Maleficent movie review & film summary (2014)
The film's story is an example of what The Guardian's film critic Peter Bradshaw calls "that emerging post-'Wicked' genre, the revisionist-backstory fairytale," but it's affecting. It has a primordial edge that the clumsy filmmaking can't blunt. There are moments in "Maleficent" that are profoundly disturbing, in the way that ancient myths and Grimm fairy tales are disturbing. They strike to the heart of human experience and create the kinds of memories that young children—young girls particularly—will obsess over, because on some level they'll know, even without the benefit of adult experience, that the film is telling them a horrible sort of truth.
And at this point I should give you the opportunity to step away from the review, see the film based on the above description, and read the rest later to see if you agree. Fair enough? Good.
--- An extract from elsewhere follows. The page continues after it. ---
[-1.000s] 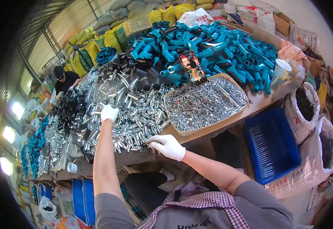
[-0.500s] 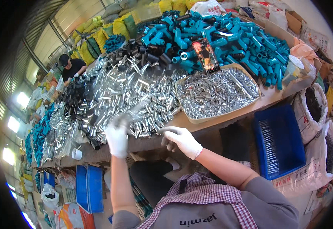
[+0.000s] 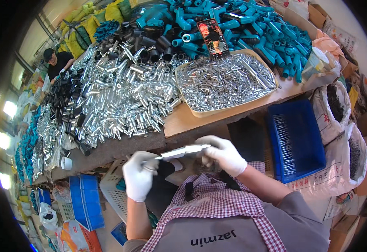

The tale begins with a flashback to Maleficent as a young girl fairy, befriending a farm boy who's snuck into her forest on a mission of thievery. They grow close and continue to see each other, even after the king of a human stronghold on the outskirts of the forest tries to invade Maleficent's domain and then watches in shock as the heroine and her tree-warrior pals lay waste to his army. As teenagers, the fairy and the human share a silhouetted lip-lock on a hilltop—"true love's first kiss," in the Disney parlance. He stops coming around, breaking the girl's heart. Years later, the now adult Stefan (Sharlto Copley) overhears the now-dying king promising his realm to anyone who can kill Maleficent. And it's here that we head into the first of the film's magnificently disturbing sequences.
I've read reviews complaining that we don't know enough about Maleficent and Stefan's personalities, much less the details of their relationship, which means that Stefan's betrayal "comes out of nowhere," and so does not make dramatic sense. This is a fair description (or complaint); but to me, the lack of development makes the twist feel more like something that might happen in a fairy tale—not a clean-scrubbed Disney fairy tale in which every plot twist is clearly delineated, but an ancient story that kids might listen to, rapt and horrified, then interrupt to ask, "By why would the boy do that to someone he loved?", whereupon the adult storyteller would explain that sometimes people do cruel things to people they love because they want things.